*Assignment*. Each line below from the line with "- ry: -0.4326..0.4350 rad" to the line with "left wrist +" must be copied exactly, including those two, and no picture may appear in the copy.

= = = =

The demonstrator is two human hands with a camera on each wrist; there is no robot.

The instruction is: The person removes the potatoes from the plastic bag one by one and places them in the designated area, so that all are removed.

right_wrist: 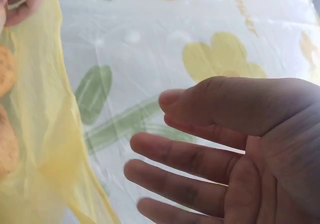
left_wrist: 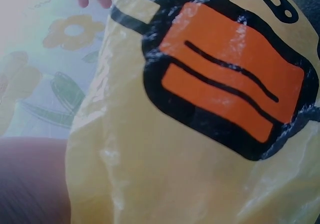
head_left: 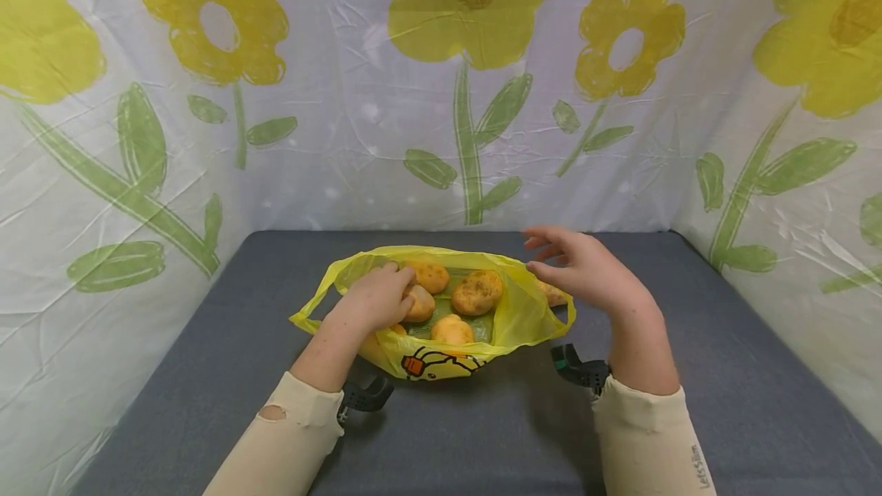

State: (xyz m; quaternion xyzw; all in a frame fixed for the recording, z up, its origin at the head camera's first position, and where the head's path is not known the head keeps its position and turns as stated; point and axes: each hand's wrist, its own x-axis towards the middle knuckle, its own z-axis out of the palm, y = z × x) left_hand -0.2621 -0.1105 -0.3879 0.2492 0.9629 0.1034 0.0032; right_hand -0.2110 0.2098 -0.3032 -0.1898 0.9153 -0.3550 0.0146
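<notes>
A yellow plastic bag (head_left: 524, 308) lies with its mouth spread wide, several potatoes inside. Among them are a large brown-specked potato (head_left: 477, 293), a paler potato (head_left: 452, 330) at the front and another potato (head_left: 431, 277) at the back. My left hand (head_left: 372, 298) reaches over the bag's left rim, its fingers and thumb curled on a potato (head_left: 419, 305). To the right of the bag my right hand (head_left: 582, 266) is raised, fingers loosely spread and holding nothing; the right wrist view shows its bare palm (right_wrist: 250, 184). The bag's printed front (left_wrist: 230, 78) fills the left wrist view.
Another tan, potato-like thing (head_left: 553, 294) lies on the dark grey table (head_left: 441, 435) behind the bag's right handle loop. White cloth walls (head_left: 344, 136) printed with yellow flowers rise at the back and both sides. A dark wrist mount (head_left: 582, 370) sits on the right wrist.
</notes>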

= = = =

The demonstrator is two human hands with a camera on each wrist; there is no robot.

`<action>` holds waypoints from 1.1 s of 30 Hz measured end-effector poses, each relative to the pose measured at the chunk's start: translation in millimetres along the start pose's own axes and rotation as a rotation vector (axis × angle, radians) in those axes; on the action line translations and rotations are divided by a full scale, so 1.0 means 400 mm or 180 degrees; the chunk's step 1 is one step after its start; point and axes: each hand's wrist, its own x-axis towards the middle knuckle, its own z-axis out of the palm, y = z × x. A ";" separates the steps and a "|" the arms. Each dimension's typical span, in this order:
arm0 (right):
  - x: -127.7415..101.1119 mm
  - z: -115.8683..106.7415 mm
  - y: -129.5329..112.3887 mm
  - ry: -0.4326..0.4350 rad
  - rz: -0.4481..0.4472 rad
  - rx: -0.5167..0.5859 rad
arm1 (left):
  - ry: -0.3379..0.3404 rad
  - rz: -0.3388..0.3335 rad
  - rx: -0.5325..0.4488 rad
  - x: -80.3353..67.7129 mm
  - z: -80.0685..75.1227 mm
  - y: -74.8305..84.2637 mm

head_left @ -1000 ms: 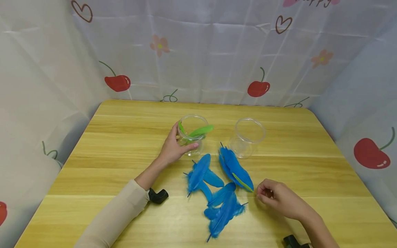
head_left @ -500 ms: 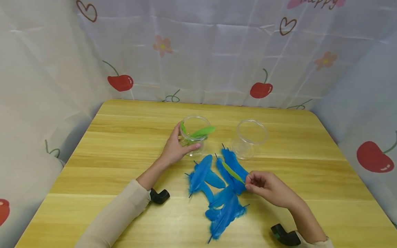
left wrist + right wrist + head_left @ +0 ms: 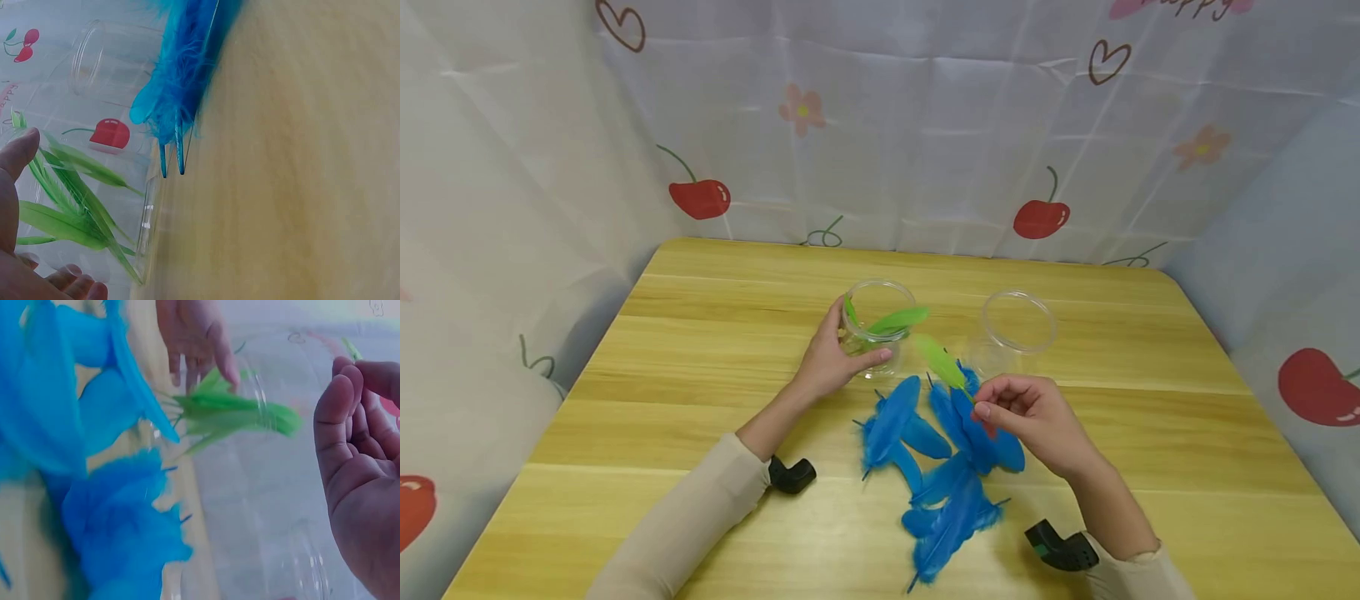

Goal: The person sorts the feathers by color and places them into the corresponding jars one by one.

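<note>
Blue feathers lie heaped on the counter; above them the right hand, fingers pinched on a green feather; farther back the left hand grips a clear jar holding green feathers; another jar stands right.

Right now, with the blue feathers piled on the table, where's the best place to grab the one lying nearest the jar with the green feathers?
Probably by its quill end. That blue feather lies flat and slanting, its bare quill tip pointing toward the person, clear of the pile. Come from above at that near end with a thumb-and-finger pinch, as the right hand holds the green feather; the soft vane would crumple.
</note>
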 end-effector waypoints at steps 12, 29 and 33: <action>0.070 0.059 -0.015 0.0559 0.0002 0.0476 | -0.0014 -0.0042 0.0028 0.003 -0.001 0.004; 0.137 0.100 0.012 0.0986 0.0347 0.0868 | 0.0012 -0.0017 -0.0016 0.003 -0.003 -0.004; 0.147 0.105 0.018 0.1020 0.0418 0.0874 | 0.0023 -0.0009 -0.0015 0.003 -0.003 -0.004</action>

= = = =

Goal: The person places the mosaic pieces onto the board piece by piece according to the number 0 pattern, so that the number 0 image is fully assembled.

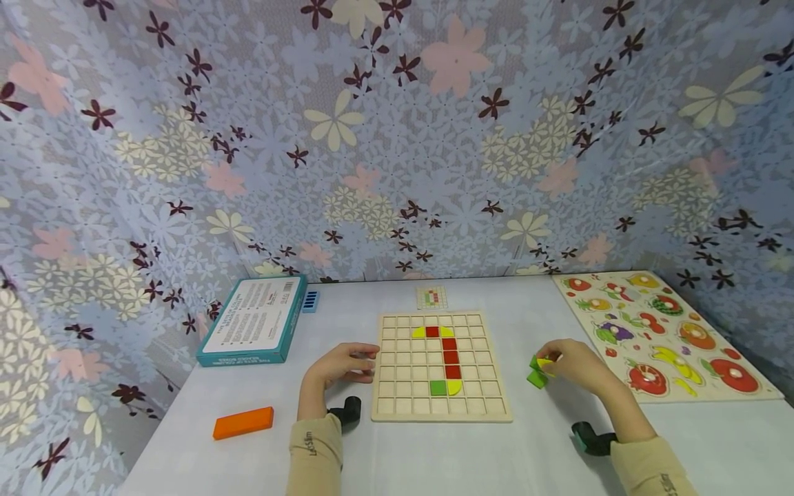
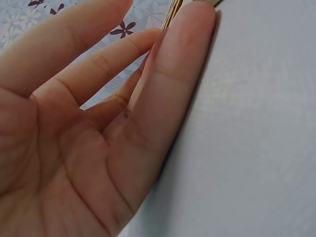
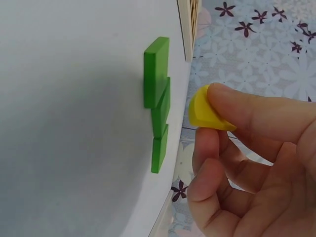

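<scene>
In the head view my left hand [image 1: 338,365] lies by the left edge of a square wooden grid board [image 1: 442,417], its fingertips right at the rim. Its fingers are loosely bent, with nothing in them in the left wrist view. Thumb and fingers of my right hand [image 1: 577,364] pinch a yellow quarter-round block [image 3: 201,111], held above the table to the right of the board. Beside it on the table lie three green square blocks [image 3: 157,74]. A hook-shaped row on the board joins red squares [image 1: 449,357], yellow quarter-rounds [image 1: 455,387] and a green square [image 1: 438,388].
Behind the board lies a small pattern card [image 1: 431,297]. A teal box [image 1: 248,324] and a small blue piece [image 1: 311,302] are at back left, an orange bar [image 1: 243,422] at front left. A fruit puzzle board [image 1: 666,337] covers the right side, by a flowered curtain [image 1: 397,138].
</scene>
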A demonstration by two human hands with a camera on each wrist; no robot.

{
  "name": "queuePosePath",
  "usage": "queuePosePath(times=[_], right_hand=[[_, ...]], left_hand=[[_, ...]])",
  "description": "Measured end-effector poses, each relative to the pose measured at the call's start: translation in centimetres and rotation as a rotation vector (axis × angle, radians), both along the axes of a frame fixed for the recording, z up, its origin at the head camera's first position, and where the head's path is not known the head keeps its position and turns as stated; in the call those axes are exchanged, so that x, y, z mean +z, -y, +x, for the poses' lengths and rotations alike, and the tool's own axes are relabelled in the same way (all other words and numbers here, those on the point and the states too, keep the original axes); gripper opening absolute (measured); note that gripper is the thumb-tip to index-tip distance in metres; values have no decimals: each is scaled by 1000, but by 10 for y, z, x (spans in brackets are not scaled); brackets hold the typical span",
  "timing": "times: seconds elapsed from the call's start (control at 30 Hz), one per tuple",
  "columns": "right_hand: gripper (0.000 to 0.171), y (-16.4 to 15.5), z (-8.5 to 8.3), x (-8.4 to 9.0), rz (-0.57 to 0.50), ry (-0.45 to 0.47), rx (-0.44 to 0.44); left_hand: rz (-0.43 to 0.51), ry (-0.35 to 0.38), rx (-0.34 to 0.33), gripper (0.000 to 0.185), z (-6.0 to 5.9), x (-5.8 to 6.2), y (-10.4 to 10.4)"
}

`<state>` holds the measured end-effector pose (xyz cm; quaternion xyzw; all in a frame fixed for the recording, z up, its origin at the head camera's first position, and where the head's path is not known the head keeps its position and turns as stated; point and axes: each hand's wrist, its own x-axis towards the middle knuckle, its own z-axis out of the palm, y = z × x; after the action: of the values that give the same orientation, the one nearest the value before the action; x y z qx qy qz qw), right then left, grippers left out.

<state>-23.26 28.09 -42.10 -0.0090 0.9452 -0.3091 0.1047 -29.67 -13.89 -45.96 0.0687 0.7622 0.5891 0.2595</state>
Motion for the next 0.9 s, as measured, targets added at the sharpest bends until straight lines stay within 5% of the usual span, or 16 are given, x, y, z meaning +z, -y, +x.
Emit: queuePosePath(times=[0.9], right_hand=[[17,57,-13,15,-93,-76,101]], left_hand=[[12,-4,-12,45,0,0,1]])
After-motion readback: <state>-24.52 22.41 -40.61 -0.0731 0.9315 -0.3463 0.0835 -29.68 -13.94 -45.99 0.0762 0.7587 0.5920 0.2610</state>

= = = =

*Task answer*.
  - ry: -0.4326..0.4350 rad
  - rz: -0.4481..0.4472 rad
  - rx: -0.5167..0.5859 rad
arm1 (left):
  - ry: -0.3379..0.3404 rad
  - rz: -0.3388..0.3335 rad
  - rx: -0.5325..0.4488 rad
  - x: -80.3353..67.7129 mm
  - z: -80.0685..75.1227 mm
  - y: -74.8305..84.2637 mm

head_left @ -1000 ms: 
head_left @ -500 ms: 
left wrist + right wrist + head_left @ +0 ms: 

Work on the exercise is complete.